The seed backup flows here are exactly the BIP-39 export/restore/finalize of rsk backup, just interactive — same touch + PIN + setup-window gates, same forever-sealed semantics after finalize. Read seed-backup.md for what a backup does and does not recover before you rely on it.

Architecture (for contributors)

tools/tui/src is split so rendering, state, and I/O stay separate and the UI is testable without hardware:

  • model.rs — typed state (DeviceSnapshot, TransportStatus, Section, Action, ActionResult, EventLog, …) and --json serialization. No I/O.
  • device.rs — native CTAPHID + PC/SC I/O behind a DeviceProvider trait, with HardwareProvider (real) and MockProvider (--demo). Holds the native seed backup crypto: the MSE channel (P-256 ECDH → HKDF → ChaCha20-Poly1305) and the clientPIN protocol-two token (ECDH + HKDF + AES-CBC + HMAC).
  • app.rs — app state, navigation, and the modal/confirmation flow.
  • actions.rs — action dispatch + result handling (the one place that blocks on device I/O; it paints a “working — touch the device…” line and redraws before the blocking call so the prompt is visible).
  • input.rs — key handling → state change + Flow.
  • ui.rs — rendering only.
  • theme.rs — styles, colors, ASCII fallback.

Because the UI is driven by a DeviceProvider, the whole cockpit — navigation, confirmation flows, secret redaction, rendering — is unit-tested against the mock with no device attached.

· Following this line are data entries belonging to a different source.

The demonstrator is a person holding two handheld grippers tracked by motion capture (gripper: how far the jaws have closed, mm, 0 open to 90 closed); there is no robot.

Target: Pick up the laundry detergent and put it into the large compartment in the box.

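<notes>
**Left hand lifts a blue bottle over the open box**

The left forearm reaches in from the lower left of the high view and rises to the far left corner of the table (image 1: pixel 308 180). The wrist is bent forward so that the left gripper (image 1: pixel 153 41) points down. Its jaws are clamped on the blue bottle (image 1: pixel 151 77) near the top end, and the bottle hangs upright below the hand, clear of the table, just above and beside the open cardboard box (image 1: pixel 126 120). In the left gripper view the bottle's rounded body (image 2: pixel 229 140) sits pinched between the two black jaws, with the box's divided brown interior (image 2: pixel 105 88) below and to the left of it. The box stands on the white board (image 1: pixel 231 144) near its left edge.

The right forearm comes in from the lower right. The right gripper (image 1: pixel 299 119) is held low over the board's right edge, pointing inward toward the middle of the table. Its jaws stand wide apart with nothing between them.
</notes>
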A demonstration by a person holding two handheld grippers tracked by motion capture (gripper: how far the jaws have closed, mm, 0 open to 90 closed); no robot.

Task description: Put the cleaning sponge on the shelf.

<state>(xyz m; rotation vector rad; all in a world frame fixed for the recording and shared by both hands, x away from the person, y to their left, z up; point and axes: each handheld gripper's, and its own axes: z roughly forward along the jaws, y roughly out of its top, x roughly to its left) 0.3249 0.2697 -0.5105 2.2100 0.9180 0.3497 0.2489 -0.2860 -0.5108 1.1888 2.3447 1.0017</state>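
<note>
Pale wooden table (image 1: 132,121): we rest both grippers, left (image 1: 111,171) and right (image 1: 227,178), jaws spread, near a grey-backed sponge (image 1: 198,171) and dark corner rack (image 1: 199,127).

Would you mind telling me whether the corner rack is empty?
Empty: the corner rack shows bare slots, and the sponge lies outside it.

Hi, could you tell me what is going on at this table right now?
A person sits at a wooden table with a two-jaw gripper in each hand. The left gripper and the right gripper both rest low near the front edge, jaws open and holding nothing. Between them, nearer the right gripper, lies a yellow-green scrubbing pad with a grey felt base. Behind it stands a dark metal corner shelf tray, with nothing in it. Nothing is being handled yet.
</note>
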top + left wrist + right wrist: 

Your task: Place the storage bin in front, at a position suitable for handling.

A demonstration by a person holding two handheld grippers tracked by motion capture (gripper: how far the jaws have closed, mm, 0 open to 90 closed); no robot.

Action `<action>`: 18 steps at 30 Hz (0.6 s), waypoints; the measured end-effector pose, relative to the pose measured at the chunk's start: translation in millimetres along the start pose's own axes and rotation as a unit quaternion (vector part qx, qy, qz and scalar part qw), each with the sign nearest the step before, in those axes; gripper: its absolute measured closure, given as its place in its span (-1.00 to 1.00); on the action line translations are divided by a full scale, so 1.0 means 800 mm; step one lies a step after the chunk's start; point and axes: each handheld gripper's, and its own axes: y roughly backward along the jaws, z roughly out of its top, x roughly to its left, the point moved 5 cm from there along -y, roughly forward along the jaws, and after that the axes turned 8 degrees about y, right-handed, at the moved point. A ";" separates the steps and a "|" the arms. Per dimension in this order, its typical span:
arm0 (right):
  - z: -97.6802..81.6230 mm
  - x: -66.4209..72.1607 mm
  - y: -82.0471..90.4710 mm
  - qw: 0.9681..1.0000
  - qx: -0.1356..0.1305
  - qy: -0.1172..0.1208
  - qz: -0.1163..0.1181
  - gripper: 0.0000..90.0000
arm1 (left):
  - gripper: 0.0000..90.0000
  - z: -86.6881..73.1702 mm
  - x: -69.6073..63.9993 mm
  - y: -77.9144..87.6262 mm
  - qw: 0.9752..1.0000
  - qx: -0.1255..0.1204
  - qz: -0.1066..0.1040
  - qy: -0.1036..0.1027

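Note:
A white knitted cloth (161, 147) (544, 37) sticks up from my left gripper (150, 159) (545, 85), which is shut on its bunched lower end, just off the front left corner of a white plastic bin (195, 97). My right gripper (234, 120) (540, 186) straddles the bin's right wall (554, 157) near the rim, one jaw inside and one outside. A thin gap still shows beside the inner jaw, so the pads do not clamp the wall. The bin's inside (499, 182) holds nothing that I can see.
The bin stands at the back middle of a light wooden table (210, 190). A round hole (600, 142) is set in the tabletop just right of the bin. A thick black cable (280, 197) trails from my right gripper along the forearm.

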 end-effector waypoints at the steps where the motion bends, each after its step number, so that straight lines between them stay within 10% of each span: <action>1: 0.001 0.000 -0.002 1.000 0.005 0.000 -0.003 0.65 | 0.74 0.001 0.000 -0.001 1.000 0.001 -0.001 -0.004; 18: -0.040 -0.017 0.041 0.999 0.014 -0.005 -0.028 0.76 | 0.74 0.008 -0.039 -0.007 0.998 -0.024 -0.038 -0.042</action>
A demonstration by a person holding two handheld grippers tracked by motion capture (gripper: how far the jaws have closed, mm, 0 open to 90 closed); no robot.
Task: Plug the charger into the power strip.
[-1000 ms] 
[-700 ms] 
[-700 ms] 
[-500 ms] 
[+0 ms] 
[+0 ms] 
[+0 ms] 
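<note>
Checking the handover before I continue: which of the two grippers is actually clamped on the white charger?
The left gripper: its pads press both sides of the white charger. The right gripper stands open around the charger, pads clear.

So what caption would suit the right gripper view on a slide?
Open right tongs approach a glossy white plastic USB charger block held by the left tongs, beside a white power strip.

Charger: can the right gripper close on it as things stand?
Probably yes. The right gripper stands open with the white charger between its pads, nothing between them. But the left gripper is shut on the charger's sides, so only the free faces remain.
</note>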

# fmt / clippy / test / build, host target (the merge gate runs these too):
H="$(rustc -vV | sed -n 's/host: //p')"
cargo fmt   --manifest-path tools/tui/Cargo.toml --check
cargo clippy --manifest-path tools/tui/Cargo.toml --target "$H" --all-targets -- -D warnings
cargo test   --manifest-path tools/tui/Cargo.toml --target "$H"
cargo build --release --manifest-path tools/tui/Cargo.toml --target "$H"

The --target "$H" is load-bearing: the repo’s .cargo/config.toml defaults to the thumbv8m firmware target, and tools/tui is a detached workspace (note the empty [workspace] table in its Cargo.toml) precisely so it builds for the host instead. See build.md for the workspace layout.